Identification of Plasma Proteins Associated with Alzheimer's Disease Using Feature Selection Techniques and Machine Learning Algorithms

Abstract

Alzheimer’s disease (AD) is a chronic, progressive neurodegenerative disorder that typically affects elderly individuals. Detecting Alzheimer’s using plasma proteins is a critical step toward improving treatment results for this disease. This study aims to use computational algorithms to explore the relationship between plasma proteins and AD progression by identifying a panel of plasma proteins that can serve as biomarkers for tracking and diagnosing AD. We applied two feature selection methods, Sequential Backward Feature Selection (SBFS) and Analysis of Variance (ANOVA) to extract significant proteins from a dataset of 146  proteins. The data was collected from the plasma of 566 individuals, comprising both Alzheimer’s patients and healthy controls. The SBFS technique generated all possible combinations of protein groups from the 146 proteins, which were then trained and tested using five machine learning models: Decision Tree, Random Forest, Extremely Randomized Trees, Extreme Gradient Boosting, and Adaptive Boosting. Subsequently, ANOVA was applied to refine and reduce the selected panel size.
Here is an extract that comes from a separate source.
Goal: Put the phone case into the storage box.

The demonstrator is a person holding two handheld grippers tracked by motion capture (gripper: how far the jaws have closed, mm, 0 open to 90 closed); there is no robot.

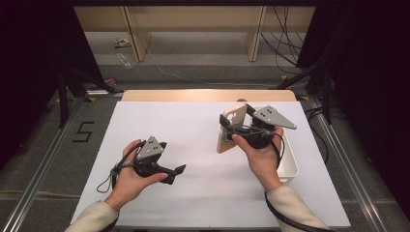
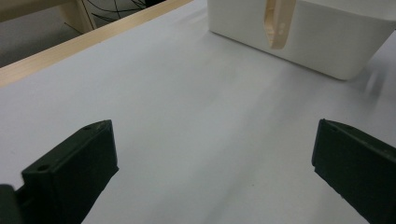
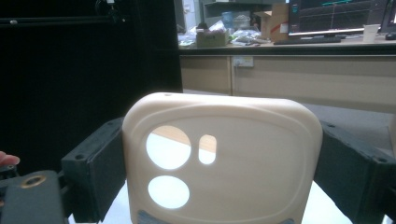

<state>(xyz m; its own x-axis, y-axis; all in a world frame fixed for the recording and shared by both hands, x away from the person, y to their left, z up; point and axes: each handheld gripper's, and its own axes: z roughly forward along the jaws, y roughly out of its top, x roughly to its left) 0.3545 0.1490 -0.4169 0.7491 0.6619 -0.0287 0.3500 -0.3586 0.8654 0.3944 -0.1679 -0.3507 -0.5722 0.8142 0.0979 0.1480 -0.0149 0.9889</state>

Finally, we used XGBoost and AdaBoost models to validate the final panel. The findings introduce a plasma protein panel consisting of A2Macro, BNP, BTC, PPP, and PYY proteins for diagnosing AD. This panel achieved a sensitivity of 88.88%, a specificity of 66.66%, and an AUC of 0.85. These results demonstrate that plasma protein biomarkers can facilitate timely interventions, potentially slowing disease progression and improving patient outcomes. This non-invasive and affordable diagnostic method has the potential to make Alzheimer’s screening accessible to a broader population.